Professor Alan Gemmell joined Loads and Sowerbutts in 1950 when their contrasting styles (Professor, Traditional Head gardener and Commercial Grower) added an entertainment element. The success of the format led to the programme's being broadcast nationally on Saturday mornings at 11:00 from 27 April to 13 July 1957 on the BBC Light Programme (under the title Down the Garden Path). In September 1957 the programme was transferred to the Home Service and gained its present title of Gardeners' Question Time as well as the time slot of 14:00 on Sundays which it has retained to this day. The programme marked its 1,000th edition in 1972, though the occasion was overshadowed by the death of long-serving chairman Franklin Engelmann just days earlier.

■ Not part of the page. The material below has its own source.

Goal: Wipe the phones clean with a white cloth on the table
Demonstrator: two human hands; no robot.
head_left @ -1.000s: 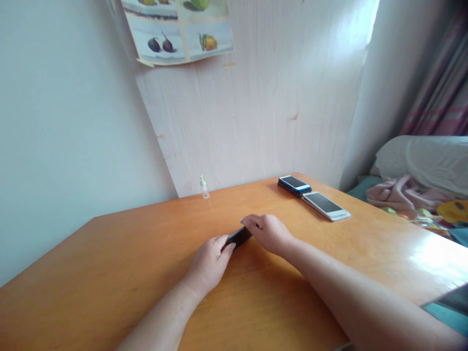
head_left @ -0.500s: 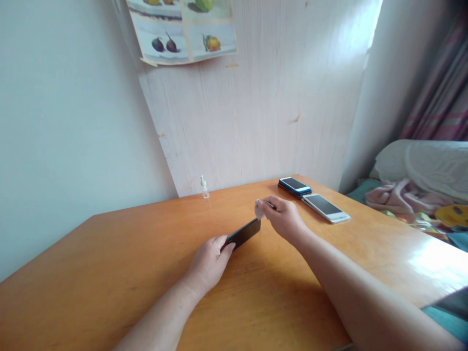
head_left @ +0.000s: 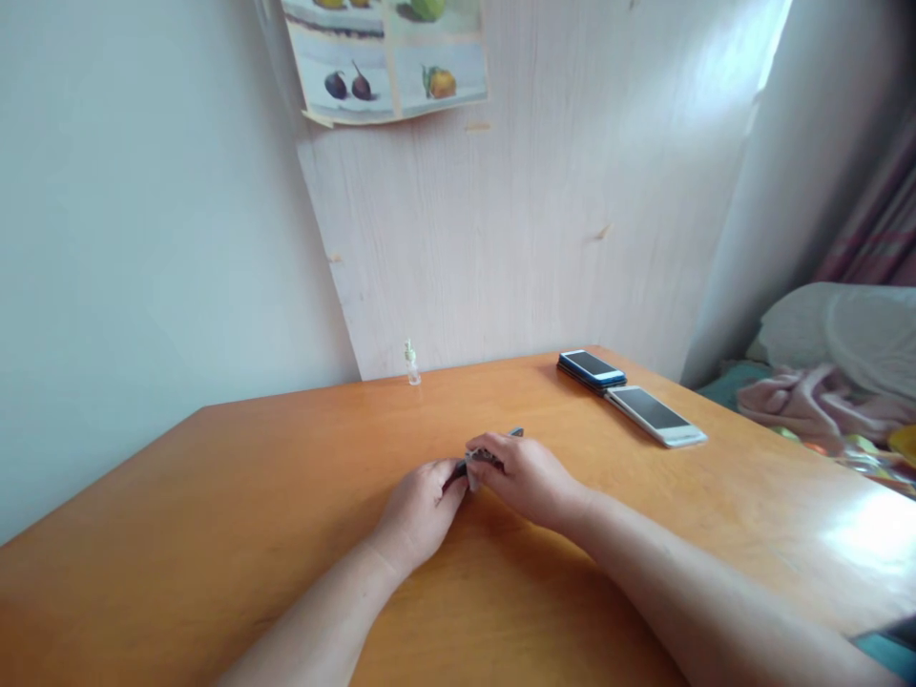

The format and panel remained largely unchanged for many years. In 1994, production moved to outside company Taylor Made Broadcast; the complete panel was discarded by the BBC and moved to the new Classic FM station on a short-term contract to present Classic Gardening Forum, sponsored by the Cheltenham and Gloucester Building Society. In 2009, the production of the show was taken over by the UK's largest independent radio production company Somethin' Else. The programme's audience figures continue to perform strongly as confirmed by the official audience measurement body, RAJAR.

==Format==
The programme typically comes from a village hall or other public venue somewhere in Britain, or occasionally further afield, such as in the Republic of Ireland or northern France. GQT often records at special locations throughout the UK, including on a moving train, the peak of Snowdon, from inside the Tower of London and in December 2016 from the state dining room at 10 Downing Street.

There are also regular editions in which the panel answer questions sent in by post or email, known as "postbag editions". These editions are recorded in a specially adapted potting shed at Sparsholt College near Sparsholt, Hampshire; however, in recent years postbag programmes have been recorded at various gardens around the UK, including at Highgrove, with Prince Charles, Kew Gardens, RHS Wisley, Ness Botanic Gardens and East Ruston Old Vicarage.

Each year the programme visits a botanic garden to stage its annual GQT Summer Garden Party. The event includes seminars and talks given by the panel, a chance to receive first hand advice from a panellist inside the GQT Potting Shed, plus two programme recordings. A highlight of the horticultural calendar, the event attracts a large audience of keen amateur gardeners. Most recently the Summer Garden Party has been hosted by Royal Botanic Garden Edinburgh, National Botanic Garden of Wales and Ness Botanic Gardens.

Since 2001, Gardeners' Question Time factsheets have been made available after each episode covering all questions and their given answers. The factsheets can be found by searching for a particular episode and scrolling down the page.

In 2009, the programme launched a podcast edition and a Twitter account, the latter designed to be a place where listeners can share gardening ideas and tips and comment on the radio programme's topics and panellists' answers.

The programme regularly attracts an audience in excess of two million and has answered over 35,000 questions in its long run.

==Panellists==
Current panellists include Matthew Wilson, Chris Beardshaw,Bob Flowerdew, Pippa Greenwood, Bunny Guinness, Anne Swithinbank, James Wong, Matthew Pottage, Marcus Chilton-Jones, Juliet Sargeant and Christine Walkden.

Past participants have included Matthew Biggs,John Cushnie, Dr Stefan Buczacki, David Burges, Fred Downham, Professor Alan Gemmell, Walter Gilmore, Jill Hicking, Clay Jones, Nigel Colborn, Daphne Ledward, Fred Loads, Bridget Moody, Martin Fish, David Jones, Sue Phillipps, Geoffrey Smith, Sid Robertson, Roy Lancaster and Bill Sowerbutts.

Past chairmen were Bob Stead, Franklin Engelmann, Michael Barratt, Steve Race, Ken Ford, Les Cottington, Clay Jones, and Stefan Buczacki. On 26 April 2019 Eric Robson, host for 25 years, chaired his last programme. His replacement as chair was BBC radio newsreader Kathy Clugston.